The R script for the same is as follows:
library(Rhipe)
rhinit()
map<-expression({
y<-do.call("rbind",lapply(seq_along(map.values),function(i) x<-
c(map.keys[[i]],map.values[[i]])))
rhcollect("en",y)
})
reduce<-expression(
pre = { collect<-NULL } ,
reduce = {
collect<-bind(collect,do.call("rbind",reduce.values))

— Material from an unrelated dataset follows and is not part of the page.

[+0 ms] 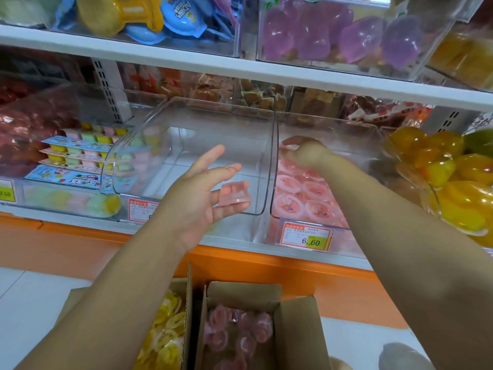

collect<-collect[order(as.numeric(collect[,
2]),decreasing=TRUE), ]
},
post = {
collect<-collect[1:min(nrow(collect),10),] # specify here
for top 10 or 20 etc
rhcollect(reduce.key,collect)
}
)
mapred = list(rhipe_map_buff_size=10,mapred.task.timeout=0)
ifolder = "/out_multi"
ofolder = "/out3_multi"
z<-rhmr(map
=map,reduce=reduce,combiner=TRUE,inout=c("sequence","sequence"),ifolder
= ifolder,ofolder = ofolder,mapred =mapred,jobname="DataSort")
rhex(z)
-----------------------------
EXPALANATION------------------------------
Here we are using the output files generated by the first map reduce
jobs as input files to this job.
In the map expression we are forming a matrix out of map.keys and
map.values and sending the "en" as the keys ( it is not important) and
the entire matrix as the value
In the reducer part i am ordering the matrix in the descending order
and posting only the top 10 values.
----------------Output---------------------
The ooutput for two Wikipedia files( pagecounts-20101222-080000 and
pagecounts-20101222-090000 ) will be :
> rhread("/out3_multi/part-r-00000")
RHIPE: Read 1 pair occupying 350 bytes, deserializing
[[1]]
[[1]][[1]]
[1] "en"
[[1]][[2]]
[,1] [,2]
[1,] "Special:Random" "301718"
[2,] "Main_Page" "289006"
[3,] "Special:Search" "269146"
[4,] "Special:Export/Robert_L._Bradley%2c_Jr" "144681"
[5,] "Special:Export/William_Kurtz_Wimsatt%2c_Jr" "137038"
[6,] "404_error" "40456"
[7,] "File:Hardy_boys_cover_09.jpg" "35015"
[8,] "Teena_Marie" "14818"
[9,] "Rogers%27_Rangers" "13439"
[10,] "w/index.php" "7031"
So as you can see the special:random page has been hit most in these
hours (8am to 10am).
And you can also observe that most of the people are trying to find
what 404 error (page not found error).